Community changes, past quarter:
- Kun Liu was added to the PMC on 2022-11-13
- Jacob Quinn was added to the PMC on 2022-10-25
- Nicola Crane was added to the PMC on 2022-10-25
- Jacob Wujciak was added as committer on 2022-12-19
- Ben Baumgold was added as committer on 2022-10-26
- Bogumił Kamiński was added as committer on 2022-10-24
- Eric Hanson was added as committer on 2022-10-26
- Jie Wen was added as committer on 2023-01-08
- Jarrett Revels was added as committer on 2022-11-02
- Curtis Vogt was added as committer on 2022-11-02
- Raúl Cumplido was added as committer on 2022-12-05
- Will Jones was added as committer on 2022-10-28
- Yang Jiang was added as committer on 2022-11-02

## Project Activity:
* Switching from JIRA to github issues in order to keep the overhead for new
  contributors low (no need to register for an ASF JIRA account)
* [ADBC] (Arrow Database Connectivity) first release:
* Community voted to add RLE to the specification
* Additional subproject updates are below
* We continue to release several different products and releases per quarter

[ADBC]: https://arrow.apache.org/blog/2023/01/05/introducing-arrow-adbc/

Recent releases:
ADBC-0.1.0 was released on 2023-01-10.
RS-30.0.1 was released on 2023-01-08.
RS-OS-0.5.3 was released on 2023-01-08.
RS-30.0.0 was released on 2023-01-03.
RS-29.0.0 was released on 2022-12-12.
RS-OS-0.5.2 was released on 2022-12-07.
RS-DATAFUSION-15.0.0 was released on 2022-12-05.
DATAFUSION-PYTHON-0.7.0 was released on 2022-11-29.
RS-28.0.0 was released on 2022-11-28.
10.0.1 was released on 2022-11-22.
RS-BALLISTA-0.10.0 was released on 2022-11-21.
JULIA-2.4.1 was released on 2022-11-18.
RS-27.0.0 was released on 2022-11-15.
RS-DATAFUSION-14.0.0 was released on 2022-11-07.
RS-26.0.0 was released on 2022-11-03.
10.0.0 was released on 2022-10-26.
JULIA-2.4.0 was released on 2022-10-26.
RS-BALLISTA-0.9.0 was released on 2022-10-26.
RS-25.0.0 was released on 2022-10-17.

## Community Health:
The community health appears good, discussions on the mailing lists and
github
are productive.
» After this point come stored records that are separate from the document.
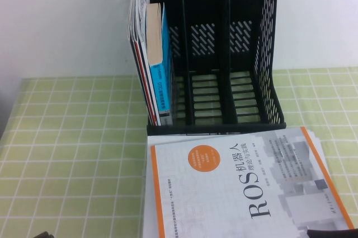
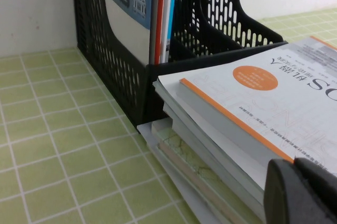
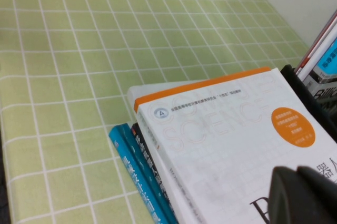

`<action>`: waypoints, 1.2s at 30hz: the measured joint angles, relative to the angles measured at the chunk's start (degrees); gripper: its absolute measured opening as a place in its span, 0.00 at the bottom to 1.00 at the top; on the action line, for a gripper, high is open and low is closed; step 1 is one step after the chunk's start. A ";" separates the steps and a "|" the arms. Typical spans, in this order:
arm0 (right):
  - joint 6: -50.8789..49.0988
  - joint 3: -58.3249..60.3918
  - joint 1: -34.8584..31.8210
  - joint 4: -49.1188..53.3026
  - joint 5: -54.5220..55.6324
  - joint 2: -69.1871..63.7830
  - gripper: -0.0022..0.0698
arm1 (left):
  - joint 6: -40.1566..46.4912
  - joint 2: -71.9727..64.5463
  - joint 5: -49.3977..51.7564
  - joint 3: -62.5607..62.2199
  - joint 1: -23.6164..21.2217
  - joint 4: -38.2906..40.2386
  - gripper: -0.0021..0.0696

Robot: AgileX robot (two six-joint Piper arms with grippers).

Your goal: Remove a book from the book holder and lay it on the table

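The ROS book (image 1: 240,187) lies flat, cover up, on a stack of other books in front of the black book holder (image 1: 224,53) on the green grid table (image 1: 72,154). It also shows in the left wrist view (image 2: 274,92) and the right wrist view (image 3: 221,145). My left gripper (image 2: 303,192) is shut and empty, beside the book's orange edge; only a dark tip of it (image 1: 42,234) shows in the high view. My right gripper (image 3: 305,195) is shut and empty, just over the cover near the title, and sits at the near right in the high view (image 1: 330,232).
The holder's left slot holds a blue-spined book (image 1: 165,75) and magazines (image 1: 140,19); its other two slots hold nothing. Under the ROS book lie a blue book (image 3: 131,166) and other volumes (image 2: 200,150). Bare cloth (image 2: 52,145) stretches left of the stack.
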State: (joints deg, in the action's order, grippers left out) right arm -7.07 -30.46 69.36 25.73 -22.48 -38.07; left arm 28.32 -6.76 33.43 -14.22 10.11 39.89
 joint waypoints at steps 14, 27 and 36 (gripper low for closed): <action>-7.11 13.49 -26.63 -0.44 20.20 14.32 0.03 | 0.86 0.00 0.87 0.00 0.00 0.00 0.03; -32.27 32.11 -60.44 4.23 27.21 37.13 0.03 | 0.86 0.13 0.87 0.00 0.00 0.00 0.03; -46.03 32.11 -62.12 18.36 21.10 38.59 0.03 | 1.10 0.13 0.95 0.00 0.00 0.00 0.03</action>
State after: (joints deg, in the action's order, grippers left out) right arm -53.09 1.64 7.24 44.09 -1.37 0.52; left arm 29.42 -6.63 34.38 -14.22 10.11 39.89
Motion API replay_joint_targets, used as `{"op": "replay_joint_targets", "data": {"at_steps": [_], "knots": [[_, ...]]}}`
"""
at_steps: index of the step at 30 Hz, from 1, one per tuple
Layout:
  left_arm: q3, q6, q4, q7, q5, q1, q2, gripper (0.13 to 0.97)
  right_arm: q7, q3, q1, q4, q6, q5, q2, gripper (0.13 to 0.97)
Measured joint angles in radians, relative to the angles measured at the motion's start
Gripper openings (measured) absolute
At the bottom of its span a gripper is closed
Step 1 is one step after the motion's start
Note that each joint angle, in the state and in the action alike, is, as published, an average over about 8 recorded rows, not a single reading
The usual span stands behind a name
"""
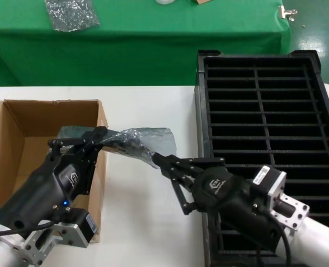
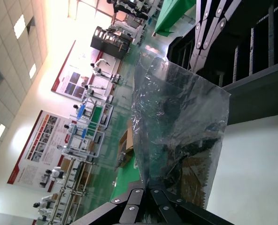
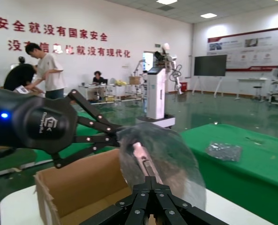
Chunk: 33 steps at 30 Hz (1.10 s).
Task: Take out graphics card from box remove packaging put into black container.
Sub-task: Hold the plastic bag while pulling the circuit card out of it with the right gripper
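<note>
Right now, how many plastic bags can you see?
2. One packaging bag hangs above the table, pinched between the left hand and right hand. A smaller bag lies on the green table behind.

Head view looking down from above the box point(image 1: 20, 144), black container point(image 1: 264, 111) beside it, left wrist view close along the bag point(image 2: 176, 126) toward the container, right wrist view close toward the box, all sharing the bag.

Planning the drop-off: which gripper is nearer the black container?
Right. The right gripper sits just beside the black container's near wall, holding the packaging; the left gripper is farther away, at the box.
</note>
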Motion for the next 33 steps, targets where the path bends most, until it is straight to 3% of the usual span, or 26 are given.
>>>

We recently had a nice discussion on the State of the
Project:
https://lists.apache.org/thread/r8gl3wvjgy9k8n2t194r0bbdbxx6ksqc  and
discussed
various ways to keep encouraging the community.

## Language Area Updates

Arrow has at least 12 different language bindings, as explained in
https://arrow.apache.org/overview/

Arrow 10.0.0 release:
https://arrow.apache.org/blog/2022/10/31/10.0.0-release/

### C++

### C#

### Go

We’re seeing significant increases in interest and usage of the Arrow Go
library. From startups like Spice.AI to being incorporated and used in
Google
BigQuery’s quickstart example and more. 2022 was a big year of updates,
fixes,
and drumming up interest for the Go module that we hope to continue for
increased adoption and usage. The Go module, along with C++, is used as the
initial implementation for the Run-End Encoding array implementation.

Future development plans are to continue to expand the compute capabilities
of
the Go module and extend integration with Substrait.

### Java

### JavaScript

### Julia
We’ve worked again on simplifying and streamlining the administrative side
for
the Julia implementation; adding additional committers, simplifying the
release process, etc. This has increased the rate of contributions, as
expected. There’s interest in finishing the C data/stream interfaces for the
Julia implementation soon.

### Rust
Rust has several projects: arrow-rs (arrow, parquet, arrow-flight
object_store
implementations) arrow-datafusion: rust query engine arrow-ballista:
distributed query engine

We are working to incorporate substrait into DataFusion

Working on external communication with several blog posts about technology
on
sorting Fast and Memory Efficient Multi-Column Sorts in Apache Arrow Rust,
Part 1 and Querying Parquet with Millisecond Latency

We also continue calendar based release train with good results.

### C (GLib)

We’ve added support for 16-bit float type.

### MATLAB
1. We have been focusing development efforts on implementing an "object
   dispatch layer" that uses MEX to "connect" MATLAB objects with
   corresponding C++ objects. This code is being actively developed at
   github.com/mathworks/libmexclass.